Portions of this article originally appeared on VentureBeat
Five years ago, computer scientist and former Chief Scientist at Baidu, Andrew Ng made the prediction that by 2020 “at least 50% of all searches are going to be either through images or speech.” Importantly, this prediction was for China specifically despite commonly being misrepresented in the marketing press. The industry’s infatuation with voice search and its rise didn’t stop with Ng’s prediction though, in 2016 Google shared that 20% of search done in the Google mobile app is done by voice. Later that year, Gartner predicted that 30% of the searches would be done without a screen by 2020.
So, where do all the predictions and opaque stats leave us? Unfortunately, with an imperfect picture of precisely how dominant (or not) voice search is today. However, what we do have are strong signals that the shift is happening albeit at a potentially slower pace than some may have hoped for. A July 2019 survey from Voicebot found that “nearly 60% of U.S. adults say they have used voice search and 47% expect to increase usage this year.“ and that 33% of online adults are utilizing voice search monthly. Additionally, a broader global study done by Microsoft Bing Ads found that “The majority of survey respondents reported using voice search through a digital assistant (72%), and over half of respondents have used voice skills and actions with their smart voice search through a smart home speaker.” These numbers show traction and provide evidence that consumers are embracing the medium as a new way to query the digital world.

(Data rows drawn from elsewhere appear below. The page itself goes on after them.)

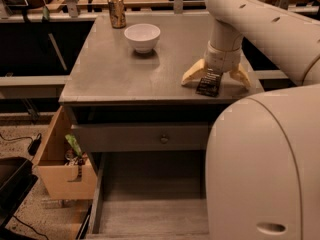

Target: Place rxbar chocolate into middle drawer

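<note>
- The rxbar chocolate [209,84] is laid on the cabinet top [115,71], near its front right corner.
- The gripper [216,82] is lowered over the bar, with one finger spread to each side of it.
- A bowl [142,36] is set further back on the top, left of the bar.
- A can [117,10] is stood behind the bowl, at the back edge.
- A drawer front [135,136] is seen under the top.
- The middle drawer [150,209] is drawn out below that, toward the front.
- A wooden box [57,171] is placed left of the cabinet, beside the drawer.
</note>
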Available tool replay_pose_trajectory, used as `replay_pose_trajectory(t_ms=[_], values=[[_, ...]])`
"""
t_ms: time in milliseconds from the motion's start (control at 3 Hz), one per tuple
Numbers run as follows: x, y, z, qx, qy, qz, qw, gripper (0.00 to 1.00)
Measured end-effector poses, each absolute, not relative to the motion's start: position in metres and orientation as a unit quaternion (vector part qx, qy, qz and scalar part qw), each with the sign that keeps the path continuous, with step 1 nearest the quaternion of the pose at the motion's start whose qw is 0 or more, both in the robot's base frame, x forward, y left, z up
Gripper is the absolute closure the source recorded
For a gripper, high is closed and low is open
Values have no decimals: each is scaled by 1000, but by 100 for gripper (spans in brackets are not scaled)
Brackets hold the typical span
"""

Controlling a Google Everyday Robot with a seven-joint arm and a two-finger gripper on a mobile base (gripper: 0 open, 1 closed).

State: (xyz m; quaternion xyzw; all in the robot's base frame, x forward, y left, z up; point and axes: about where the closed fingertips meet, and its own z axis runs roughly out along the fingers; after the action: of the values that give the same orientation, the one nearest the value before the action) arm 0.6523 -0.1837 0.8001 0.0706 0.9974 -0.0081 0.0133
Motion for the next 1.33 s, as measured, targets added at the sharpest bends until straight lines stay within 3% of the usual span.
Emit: replay_pose_trajectory(t_ms=[333, 667, 1333], values=[[652, -184, 809, 71, 997, -8, 13, 64], [652, -184, 820, 71, 997, -8, 13, 95], [652, -184, 835, 71, 997, -8, 13, 100]])
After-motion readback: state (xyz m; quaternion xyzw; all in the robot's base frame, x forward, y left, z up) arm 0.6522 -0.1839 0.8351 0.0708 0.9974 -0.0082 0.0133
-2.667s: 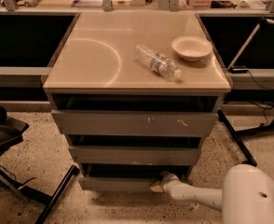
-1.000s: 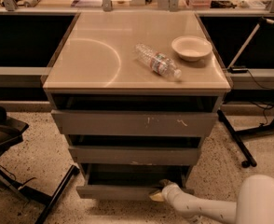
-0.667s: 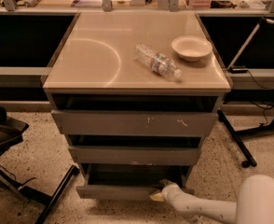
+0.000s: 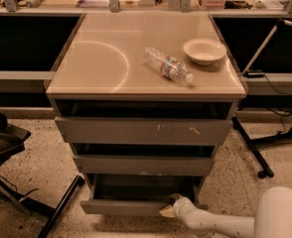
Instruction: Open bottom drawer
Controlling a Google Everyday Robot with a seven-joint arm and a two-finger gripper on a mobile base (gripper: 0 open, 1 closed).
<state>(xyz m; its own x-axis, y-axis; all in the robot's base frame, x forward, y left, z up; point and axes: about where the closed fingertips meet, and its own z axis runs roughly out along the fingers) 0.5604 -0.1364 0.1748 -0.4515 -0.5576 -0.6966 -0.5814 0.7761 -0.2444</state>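
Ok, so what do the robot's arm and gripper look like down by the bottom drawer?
The arm is smooth, white and tubular, widening into a rounded white shell. The gripper, at the front edge of the bottom drawer, has a pale yellowish tip. No cables or markings show.

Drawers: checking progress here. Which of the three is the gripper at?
The bottom drawer, the lowest one. The gripper sits at its front edge, right of centre; the middle drawer and scratched top drawer are above it.
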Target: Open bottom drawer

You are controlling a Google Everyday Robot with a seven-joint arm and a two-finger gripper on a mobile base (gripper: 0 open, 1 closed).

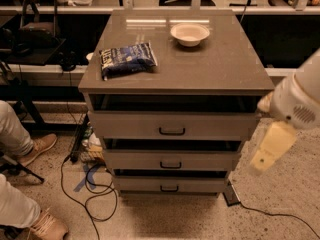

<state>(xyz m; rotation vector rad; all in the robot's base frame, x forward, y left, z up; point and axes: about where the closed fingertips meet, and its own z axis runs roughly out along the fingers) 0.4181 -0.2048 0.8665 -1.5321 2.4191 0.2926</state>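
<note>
The bottom drawer [170, 185] is the lowest of three grey-taupe drawer fronts on the cabinet, closed, with a small black loop handle [169, 188]. Above it are the middle drawer [171, 160] and the top drawer [172, 126], both closed. My gripper [270, 146] hangs from the white arm [300, 101] at the right, just beyond the cabinet's right side. It is level with the top and middle drawers, points down and touches nothing.
A dark blue snack bag [126, 59] and a white bowl [189, 33] lie on the cabinet top [210, 69]. A person's legs and shoes [35, 149] are at the left. Cables [85, 184] lie on the floor to the cabinet's left, and a cable runs at the right.
</note>
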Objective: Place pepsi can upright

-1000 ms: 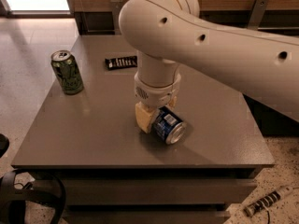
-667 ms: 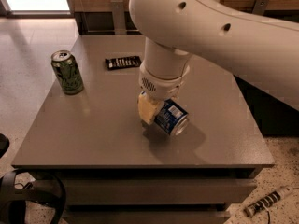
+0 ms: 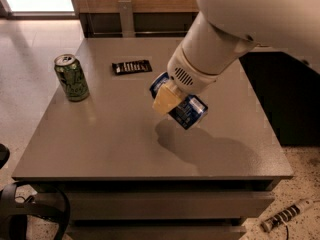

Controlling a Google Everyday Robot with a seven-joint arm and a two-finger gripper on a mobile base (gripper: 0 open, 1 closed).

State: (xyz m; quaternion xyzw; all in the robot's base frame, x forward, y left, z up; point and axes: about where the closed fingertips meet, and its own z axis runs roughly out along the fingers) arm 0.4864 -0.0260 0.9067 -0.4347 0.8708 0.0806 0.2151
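Note:
The pepsi can (image 3: 186, 111) is dark blue with a white label patch. It hangs tilted above the middle of the grey table (image 3: 120, 139), clear of the surface, with its shadow below it. My gripper (image 3: 172, 98) is shut on the can; one cream-coloured finger (image 3: 165, 100) shows across its front. The white arm comes down from the upper right and hides the can's upper part.
A green-and-black patterned can (image 3: 72, 77) stands upright at the table's left side. A flat black packet (image 3: 131, 67) lies at the back centre. A dark cabinet stands to the right. A cable and a power strip (image 3: 285, 215) lie on the floor.
The gripper has lifted the pepsi can off the table and raised it; the can now hangs tilted in the air. The arm has swung up and to the right.

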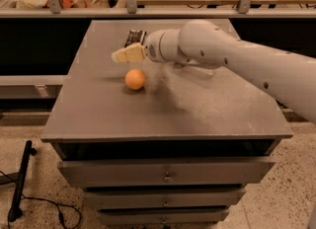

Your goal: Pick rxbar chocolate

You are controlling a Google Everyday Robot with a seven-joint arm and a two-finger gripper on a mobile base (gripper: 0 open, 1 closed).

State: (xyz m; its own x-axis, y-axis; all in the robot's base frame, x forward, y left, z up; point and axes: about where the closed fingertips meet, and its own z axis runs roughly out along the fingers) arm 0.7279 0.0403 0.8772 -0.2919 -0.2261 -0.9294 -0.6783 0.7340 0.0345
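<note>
The rxbar chocolate (135,37) is a small black bar lying flat near the far edge of the grey table (98,119). My gripper (122,55) hangs over the table just in front of the bar and a little to its left, above and behind the orange ball (135,79). Its pale fingers point left. The white arm reaches in from the right and hides most of a clear plastic bottle (203,68) behind it.
The table is the top of a drawer cabinet (165,176). A dark railing and shelf (158,12) run behind the table. A black stand and cable (19,183) lie on the floor at the left.
</note>
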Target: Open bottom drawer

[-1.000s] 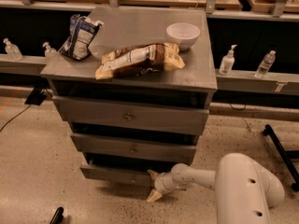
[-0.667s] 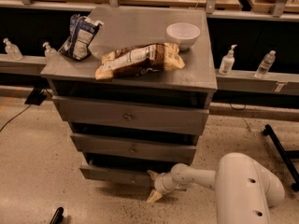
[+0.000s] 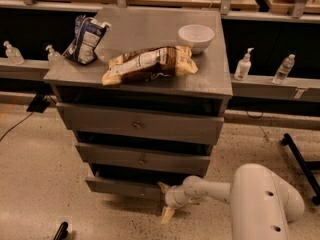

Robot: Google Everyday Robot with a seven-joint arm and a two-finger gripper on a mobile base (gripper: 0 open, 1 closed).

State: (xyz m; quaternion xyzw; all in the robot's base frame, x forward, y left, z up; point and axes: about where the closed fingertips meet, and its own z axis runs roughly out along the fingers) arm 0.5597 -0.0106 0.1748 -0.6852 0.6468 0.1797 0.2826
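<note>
Nothing has visibly moved since the earlier frames; gripper, drawers and the clutter on top sit where they were. Gripper [image 3: 165, 201] is low down, at the right end of the bottom drawer [image 3: 122, 186], just above the speckled floor [image 3: 40, 184]. Its two tan fingertips [image 3: 162, 186] are spread apart, the upper one against the drawer front's right end and the lower one pointing down at the floor, with nothing between them. The white arm [image 3: 260, 199] comes in from the lower right.

Bottom drawer is the lowest of three grey fronts on the chest [image 3: 150, 26], under the middle drawer [image 3: 142, 159] and the top drawer [image 3: 137, 126]. A dark gap shows above its front; can't tell how far out it is.

On the chest top:
- blue-and-white bag [image 3: 85, 39], back left, print unreadable
- brown-and-tan bag [image 3: 150, 64] lying flat near the front; it has a white label, but the text is unreadable
- white bowl [image 3: 196, 36], back right, just behind the bag's right end

Clear bottles [image 3: 243, 64] stand on the ledge behind, their labels unreadable.
</note>
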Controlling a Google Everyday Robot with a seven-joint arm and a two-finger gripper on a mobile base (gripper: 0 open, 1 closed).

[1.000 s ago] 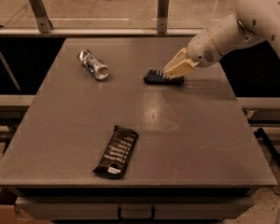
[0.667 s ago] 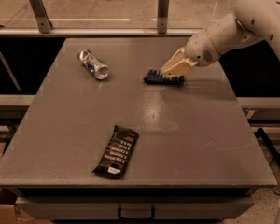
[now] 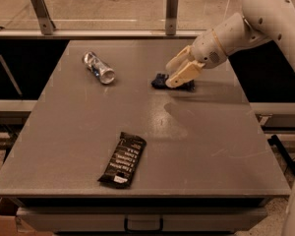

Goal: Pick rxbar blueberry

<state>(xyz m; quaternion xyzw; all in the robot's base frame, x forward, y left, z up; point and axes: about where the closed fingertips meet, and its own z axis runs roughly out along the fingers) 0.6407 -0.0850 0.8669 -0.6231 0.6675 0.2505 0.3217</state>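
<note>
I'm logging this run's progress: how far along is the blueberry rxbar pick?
The approach looks done: the pincer is down at the rxbar blueberry, toward the far right of the table. In hand is the grasp itself, and whether it has a grip cannot be told. Left to do is the lift, as the bar lies flat on the tabletop. The can and black bar lie well apart.

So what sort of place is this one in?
Probably a robotics test lab: a plain grey table staged with a can, a black bar and the rxbar blueberry beneath the end effector, metal posts behind.
</note>
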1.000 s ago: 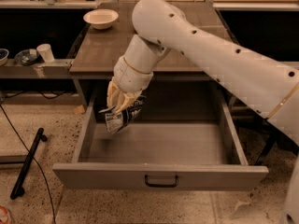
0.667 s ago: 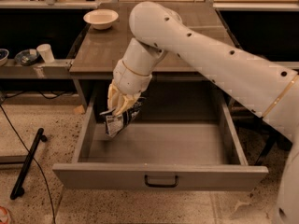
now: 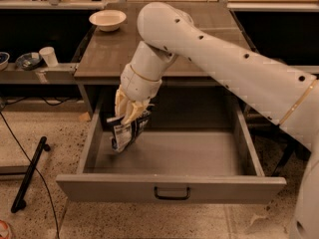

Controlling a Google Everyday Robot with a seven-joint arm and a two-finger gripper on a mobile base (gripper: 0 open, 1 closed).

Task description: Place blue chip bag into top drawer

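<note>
Our gripper hangs at the end of the big white arm, pointing down over the open top drawer, close to the drawer's side wall at the left of the view. Its fingers are pinched on the upper end of the blue chip bag. The bag dangles straight beneath the gripper, crumpled and a little tilted, within the drawer's opening. We cannot tell whether its lower end touches the drawer floor. Nearer the camera than the gripper, and lower, stands the drawer's flat front panel with its small dark handle at the centre. Above and behind the gripper lies the brown table top, and farther back on it sits a white bowl. Well off to the left of the gripper in the view, a white cup stands on a low shelf, and below that a black bar lies on the speckled floor.
</note>
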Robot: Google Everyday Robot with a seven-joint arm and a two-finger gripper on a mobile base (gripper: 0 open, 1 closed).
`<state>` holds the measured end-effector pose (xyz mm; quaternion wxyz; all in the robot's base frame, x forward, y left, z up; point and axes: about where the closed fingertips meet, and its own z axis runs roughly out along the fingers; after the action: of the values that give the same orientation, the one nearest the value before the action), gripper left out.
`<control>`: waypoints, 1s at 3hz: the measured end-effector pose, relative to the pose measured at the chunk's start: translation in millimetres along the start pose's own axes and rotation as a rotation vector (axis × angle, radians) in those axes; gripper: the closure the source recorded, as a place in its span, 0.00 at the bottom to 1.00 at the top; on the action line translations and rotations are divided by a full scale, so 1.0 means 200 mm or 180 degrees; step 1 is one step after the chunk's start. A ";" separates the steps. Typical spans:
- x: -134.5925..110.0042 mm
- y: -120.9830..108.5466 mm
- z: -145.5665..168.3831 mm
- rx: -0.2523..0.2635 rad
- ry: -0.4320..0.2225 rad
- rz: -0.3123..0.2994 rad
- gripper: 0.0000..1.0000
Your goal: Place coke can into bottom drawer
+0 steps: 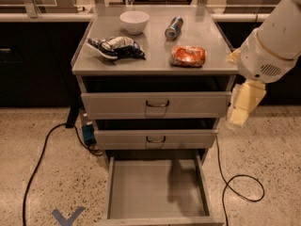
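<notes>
The coke can (188,56), crushed and shiny red-orange, lies on its side on the right front part of the cabinet top (155,62). The bottom drawer (155,189) is pulled out below, with nothing on its flat grey floor. My gripper (237,117) hangs pointing downward on the white arm (270,44), just off the cabinet's right front corner. It is to the right of the can, lower than it, level with the top drawer, and holds nothing that I can see.
On the top also lie a dark-blue-and-white bag (116,47), a white bowl (134,21) and a slim blue-and-silver can (173,27). Two shut drawers with loop handles (157,104) sit above the open one. Black cables (235,182) run over the floor on both sides.
</notes>
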<state>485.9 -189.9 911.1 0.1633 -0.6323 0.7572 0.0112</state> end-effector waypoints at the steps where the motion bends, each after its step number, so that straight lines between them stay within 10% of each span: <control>1: -0.02 -0.19 0.28 -0.0070 -0.0150 0.0011 0.00; 2: -0.09 -0.45 0.53 -0.0090 -0.0274 -0.0022 0.00; 3: -0.09 -0.45 0.53 -0.0090 -0.0274 -0.0022 0.00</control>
<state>599.3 -167.5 833.0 0.1868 -0.6361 0.7470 0.0486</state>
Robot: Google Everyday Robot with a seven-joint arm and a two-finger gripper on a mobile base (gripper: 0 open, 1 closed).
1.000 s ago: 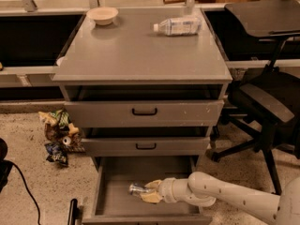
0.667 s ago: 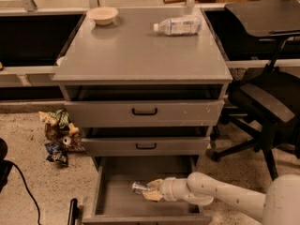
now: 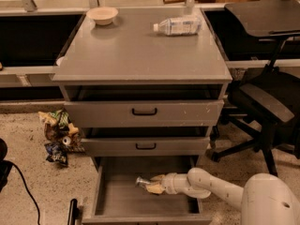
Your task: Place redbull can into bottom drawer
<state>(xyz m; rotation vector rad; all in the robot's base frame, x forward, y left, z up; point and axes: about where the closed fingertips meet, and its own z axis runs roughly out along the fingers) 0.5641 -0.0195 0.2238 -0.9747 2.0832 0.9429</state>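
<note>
My claw [image 3: 153,186], low inside the bottom drawer [image 3: 122,203], covers most of the can [image 3: 141,181]; only its silver end shows. The frame's lower edge cuts off the drawer's front and my arm [image 3: 225,191]. The bottle [image 3: 178,26] label and the floor litter [image 3: 57,137] are too blurred to read.

The cabinet [image 3: 140,55] is plain grey, and its upper drawers have black handles [image 3: 144,111]. The bottom drawer [image 3: 124,201] is the same grey inside. In it the gripper [image 3: 153,186], pale beige, holds the can [image 3: 141,181], which shows shiny silver. The arm [image 3: 220,190] is white. The bowl [image 3: 102,15] is cream, and the bottle [image 3: 178,26] is clear with a white cap. The chair [image 3: 265,97] is black. The floor [image 3: 28,172] is beige and speckled, with many-coloured wrappers [image 3: 58,135].
</note>
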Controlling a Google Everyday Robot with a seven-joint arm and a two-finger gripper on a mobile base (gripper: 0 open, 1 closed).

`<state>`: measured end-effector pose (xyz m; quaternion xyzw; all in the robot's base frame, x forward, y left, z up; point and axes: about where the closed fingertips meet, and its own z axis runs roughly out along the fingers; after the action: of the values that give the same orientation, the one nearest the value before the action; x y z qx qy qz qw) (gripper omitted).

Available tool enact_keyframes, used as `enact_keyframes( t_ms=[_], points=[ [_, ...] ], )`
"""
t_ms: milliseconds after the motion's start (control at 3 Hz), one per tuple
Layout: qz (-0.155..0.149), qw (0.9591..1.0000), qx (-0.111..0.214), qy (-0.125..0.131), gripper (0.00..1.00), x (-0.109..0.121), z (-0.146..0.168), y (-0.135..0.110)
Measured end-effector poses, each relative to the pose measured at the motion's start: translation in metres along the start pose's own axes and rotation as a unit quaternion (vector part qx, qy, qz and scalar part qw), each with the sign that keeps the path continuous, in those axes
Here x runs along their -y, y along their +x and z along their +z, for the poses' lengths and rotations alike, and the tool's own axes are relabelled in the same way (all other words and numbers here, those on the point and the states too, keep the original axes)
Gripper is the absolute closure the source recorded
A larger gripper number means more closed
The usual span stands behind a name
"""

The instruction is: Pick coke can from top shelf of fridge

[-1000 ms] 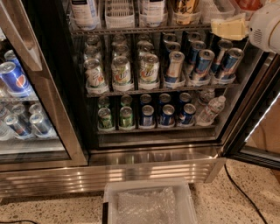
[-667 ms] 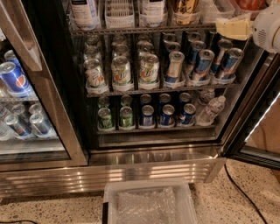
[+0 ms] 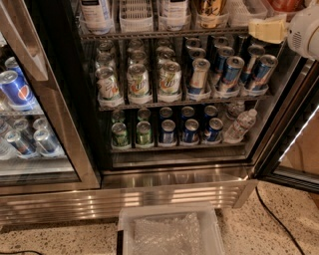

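Observation:
The fridge [image 3: 164, 187] stands open in front of me, with a dark interior and a ribbed steel base. The top shelf [image 3: 164, 34] runs along the upper edge of the camera view and carries clear plastic bins [image 3: 135, 15] holding bottles and cans. A red-orange shape, likely the coke can [image 3: 286, 4], shows at the top right edge, mostly cut off. My gripper [image 3: 266, 30] is a white arm with a pale yellow end piece. It reaches in from the right, just below and left of that can, at top shelf height.
The wire racks below hold rows of green-and-white cans [image 3: 138, 79] and blue-and-silver cans [image 3: 230, 69], plus water bottles [image 3: 240, 125]. A closed glass door [image 3: 30, 99] is on the left, with Pepsi cans behind it. A clear plastic bin [image 3: 169, 231] sits on the floor, and a black cable [image 3: 279, 224] lies at the right.
The gripper's yellow end has shifted slightly right and up beside the top shelf. Nothing else has moved.

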<state>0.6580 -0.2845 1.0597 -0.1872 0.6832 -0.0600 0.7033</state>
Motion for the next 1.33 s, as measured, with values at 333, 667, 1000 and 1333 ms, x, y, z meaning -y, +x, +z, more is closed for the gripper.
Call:
enact_keyframes(
  t_ms=[333, 667, 1000, 1333],
  points=[
    [-0.002, 0.9998, 0.006, 0.021, 0.21, 0.009, 0.009, -0.004],
    [-0.005, 0.9979, 0.008, 0.063, 0.23, 0.022, 0.003, -0.009],
    [0.009, 0.996, 0.019, 0.087, 0.24, 0.032, 0.005, -0.012],
    [0.026, 0.9948, 0.032, 0.093, 0.24, 0.037, 0.012, -0.015]
  ],
)
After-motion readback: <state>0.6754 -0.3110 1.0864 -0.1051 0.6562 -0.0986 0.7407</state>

With this context in mind, let’s pivot toward how search operates via voice assistants today. Where do voice assistants turn when they need an answer? One of four avenues are taken by the AIs:
- Conversationally Optimized Web Content
- Voice Experiences such as Alexa Skills or Google Actions
- Knowledge Graph Resources and Database Partnerships
- Personality Teams
Each of these avenues represents a unique answer type and creates implications for how brands and businesses should be optimizing their digital ecosystems for visibility in a voice-first world.
Conversationally Optimized Web Content (aka Voice SEO)
Voice-optimized web content can come from a variety of sources. Typically these answers are drawn from web pages that feature conversationally written content, often using natural language modifiers with keywords, such as questions alongside concise answers. If you are looking for an answer to come through a device like a smart speaker, you should be seeking a ‘featured snippet’ to give your content the best chance of surfacing. Generally, content should aim to be in the top 10 of SERP on Google and Bing to be selected as an answer by voice assistants.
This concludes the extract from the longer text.